*Task brief*.
Nothing in the data may be changed; retype all of it.

*Collected material*.

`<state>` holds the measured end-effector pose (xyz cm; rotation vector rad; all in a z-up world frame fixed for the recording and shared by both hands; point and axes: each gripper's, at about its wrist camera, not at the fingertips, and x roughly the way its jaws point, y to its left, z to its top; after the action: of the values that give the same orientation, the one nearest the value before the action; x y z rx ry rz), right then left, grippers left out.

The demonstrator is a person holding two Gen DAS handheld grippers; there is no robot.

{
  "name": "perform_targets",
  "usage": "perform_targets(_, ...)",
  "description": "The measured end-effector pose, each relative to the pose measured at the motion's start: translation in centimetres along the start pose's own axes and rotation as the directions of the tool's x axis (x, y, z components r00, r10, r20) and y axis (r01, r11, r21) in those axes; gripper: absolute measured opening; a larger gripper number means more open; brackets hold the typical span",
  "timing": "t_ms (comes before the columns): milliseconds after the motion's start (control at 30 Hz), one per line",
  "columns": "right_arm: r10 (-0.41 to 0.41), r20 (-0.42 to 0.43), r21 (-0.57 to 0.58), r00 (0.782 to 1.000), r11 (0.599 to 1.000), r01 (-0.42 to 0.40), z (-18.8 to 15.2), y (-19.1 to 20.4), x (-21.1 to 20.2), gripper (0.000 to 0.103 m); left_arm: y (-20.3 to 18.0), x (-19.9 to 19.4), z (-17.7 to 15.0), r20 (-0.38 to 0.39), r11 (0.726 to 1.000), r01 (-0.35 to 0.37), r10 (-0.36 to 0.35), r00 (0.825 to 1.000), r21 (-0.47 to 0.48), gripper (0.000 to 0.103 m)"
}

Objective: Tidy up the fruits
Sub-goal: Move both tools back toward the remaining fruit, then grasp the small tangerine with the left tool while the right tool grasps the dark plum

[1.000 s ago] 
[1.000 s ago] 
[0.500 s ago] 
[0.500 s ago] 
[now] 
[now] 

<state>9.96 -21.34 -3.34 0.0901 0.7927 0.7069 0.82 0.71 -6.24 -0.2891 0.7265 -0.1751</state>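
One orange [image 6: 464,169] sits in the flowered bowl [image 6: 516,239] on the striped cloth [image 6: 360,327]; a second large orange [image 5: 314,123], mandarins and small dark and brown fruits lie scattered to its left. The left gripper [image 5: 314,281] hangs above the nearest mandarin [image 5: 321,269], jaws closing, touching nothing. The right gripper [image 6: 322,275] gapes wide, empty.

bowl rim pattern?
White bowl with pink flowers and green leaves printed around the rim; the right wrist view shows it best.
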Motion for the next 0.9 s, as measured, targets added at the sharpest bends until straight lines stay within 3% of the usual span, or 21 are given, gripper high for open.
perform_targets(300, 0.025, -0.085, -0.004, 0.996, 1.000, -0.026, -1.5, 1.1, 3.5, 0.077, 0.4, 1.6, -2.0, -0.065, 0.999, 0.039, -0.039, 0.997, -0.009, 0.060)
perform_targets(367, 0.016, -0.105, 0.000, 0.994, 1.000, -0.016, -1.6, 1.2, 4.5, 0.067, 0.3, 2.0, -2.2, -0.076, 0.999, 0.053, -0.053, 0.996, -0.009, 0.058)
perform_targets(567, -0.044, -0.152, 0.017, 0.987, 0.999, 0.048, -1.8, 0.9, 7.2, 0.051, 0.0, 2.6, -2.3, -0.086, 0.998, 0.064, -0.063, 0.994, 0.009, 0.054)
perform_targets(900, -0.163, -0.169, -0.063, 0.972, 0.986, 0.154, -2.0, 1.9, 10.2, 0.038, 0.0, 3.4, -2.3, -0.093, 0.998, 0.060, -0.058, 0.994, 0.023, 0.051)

*Solution below*.
`<state>` holds the measured end-effector pose (xyz cm; rotation vector rad; all in a z-up world frame fixed for the recording and shared by both hands; point and axes: each gripper's, at about its wrist camera, not at the fingertips, and x roughly the way its jaws point, y to its left, z to its top; after the action: of the values that give the same orientation, the one nearest the value before the action; x y z rx ry rz), right then left, grippers left out.

The demonstrator is a person holding two Gen DAS handheld grippers; there is no robot.

{
  "name": "perform_targets",
  "usage": "perform_targets(_, ...)",
  "description": "The measured end-effector pose, each relative to the pose measured at the motion's start: translation in centimetres along the start pose's own axes and rotation as the directions of the tool's x axis (x, y, z components r00, r10, r20) and y axis (r01, r11, r21) in those axes; gripper: absolute measured opening; a larger gripper number means more open; brackets hold the typical span",
  "timing": "t_ms (comes before the columns): milliseconds after the motion's start (control at 30 Hz), one per line",
  "columns": "right_arm: r10 (-0.41 to 0.41), r20 (-0.42 to 0.43), r21 (-0.57 to 0.58), r00 (0.782 to 1.000), r11 (0.599 to 1.000), r01 (-0.42 to 0.40), z (-18.8 to 15.2), y (-19.1 to 20.4), x (-21.1 to 20.2), gripper (0.000 to 0.103 m); left_arm: y (-20.3 to 18.0), x (-19.9 to 19.4), z (-17.7 to 15.0), r20 (-0.38 to 0.39), r11 (0.726 to 1.000), r01 (-0.35 to 0.37), r10 (-0.36 to 0.35), r00 (0.825 to 1.000), r21 (-0.47 to 0.48), gripper (0.000 to 0.103 m)"
}

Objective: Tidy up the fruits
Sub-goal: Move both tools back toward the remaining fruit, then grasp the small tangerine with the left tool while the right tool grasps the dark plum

[1.000 s ago] 
[1.000 s ago] 
[0.500 s ago] 
[0.500 s ago] 
[now] 
[now] 

<state>9.96 -21.34 -3.34 0.0901 0.7927 0.7069 0.82 0.71 -6.24 -0.2891 0.7265 -0.1751</state>
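One orange [image 6: 464,169] sits in the flowered bowl [image 6: 516,239] on the striped cloth [image 6: 360,327]; a second large orange [image 5: 314,123], mandarins and small dark and brown fruits lie scattered to its left. The left gripper [image 5: 314,281] hangs above the nearest mandarin [image 5: 321,269], jaws closing, touching nothing. The right gripper [image 6: 322,275] gapes wide, empty.

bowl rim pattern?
White bowl with pink flowers and green leaves printed around the rim; the right wrist view shows it best.
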Motion for the next 0.9 s, as measured, targets added at the sharpest bends until straight lines stay within 3% of the usual span, or 21 are given, gripper high for open.
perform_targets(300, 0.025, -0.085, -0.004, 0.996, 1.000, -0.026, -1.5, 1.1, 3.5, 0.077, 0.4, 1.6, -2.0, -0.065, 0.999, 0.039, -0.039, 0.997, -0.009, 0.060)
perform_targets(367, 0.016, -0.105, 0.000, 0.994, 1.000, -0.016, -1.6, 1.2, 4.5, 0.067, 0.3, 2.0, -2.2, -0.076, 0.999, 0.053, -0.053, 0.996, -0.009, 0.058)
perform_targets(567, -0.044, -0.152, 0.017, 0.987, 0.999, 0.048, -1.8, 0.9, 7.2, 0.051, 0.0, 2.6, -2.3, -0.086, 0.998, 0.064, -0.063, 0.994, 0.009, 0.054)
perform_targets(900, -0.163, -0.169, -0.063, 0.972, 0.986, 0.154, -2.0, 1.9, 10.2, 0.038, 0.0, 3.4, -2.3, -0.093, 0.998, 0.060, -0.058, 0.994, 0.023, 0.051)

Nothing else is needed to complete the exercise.